- _YOUR ASSIGNMENT_
Please give the whole listing again exactly, without any of its pictures.

- _SUPPLIED MATERIAL_

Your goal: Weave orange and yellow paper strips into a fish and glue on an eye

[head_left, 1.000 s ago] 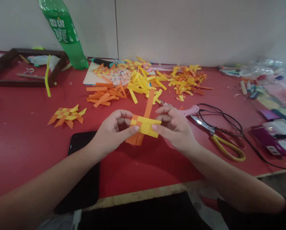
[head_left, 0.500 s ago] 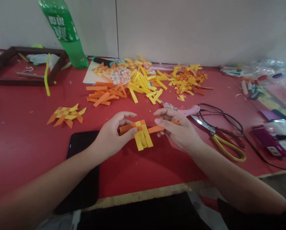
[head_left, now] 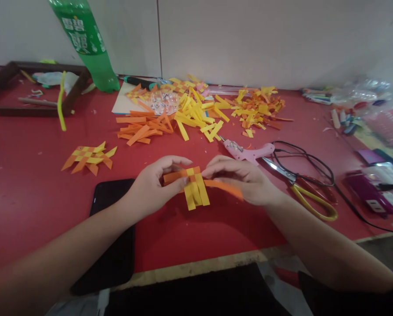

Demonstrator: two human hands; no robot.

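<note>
My left hand [head_left: 161, 180] pinches a small weave of yellow and orange paper strips [head_left: 193, 188] between thumb and fingers. Yellow ends hang downward and orange ends stick out to the left. An orange paper strip [head_left: 227, 188] runs out from the weave's right side, and my right hand [head_left: 239, 177] is closed at it, its fingertips close to the weave's edge. Left of my hands, a finished-looking woven paper fish [head_left: 89, 157] in orange and yellow lies on the red table [head_left: 170, 245]. A black phone [head_left: 112, 245] lies under my left forearm.
Loose orange strips [head_left: 143, 127], yellow strips [head_left: 192, 109] and paper scraps [head_left: 258, 107] lie behind my hands. A pink glue gun [head_left: 249, 152] and yellow-and-red-handled scissors [head_left: 306, 202] are on the right. A green bottle [head_left: 97, 57] stands beside a brown frame [head_left: 25, 112].
My right hand has moved left along the orange strip to the weave, and the strip's free end now shows below the fingers. My left hand keeps its hold.
</note>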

- _FINISHED EXERCISE_
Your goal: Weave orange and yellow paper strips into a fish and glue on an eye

[head_left, 1.000 s ago] 
[head_left, 0.500 s ago] 
[head_left, now] 

Demonstrator: two human hands; no robot.

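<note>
My left hand [head_left: 161, 180] pinches a small weave of yellow and orange paper strips [head_left: 193, 188] between thumb and fingers. Yellow ends hang downward and orange ends stick out to the left. An orange paper strip [head_left: 227, 188] runs out from the weave's right side, and my right hand [head_left: 239, 177] is closed at it, its fingertips close to the weave's edge. Left of my hands, a finished-looking woven paper fish [head_left: 89, 157] in orange and yellow lies on the red table [head_left: 170, 245]. A black phone [head_left: 112, 245] lies under my left forearm.
Loose orange strips [head_left: 143, 127], yellow strips [head_left: 192, 109] and paper scraps [head_left: 258, 107] lie behind my hands. A pink glue gun [head_left: 249, 152] and yellow-and-red-handled scissors [head_left: 306, 202] are on the right. A green bottle [head_left: 97, 57] stands beside a brown frame [head_left: 25, 112].
My right hand has moved left along the orange strip to the weave, and the strip's free end now shows below the fingers. My left hand keeps its hold.
</note>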

For this exercise, nothing further remains to be done.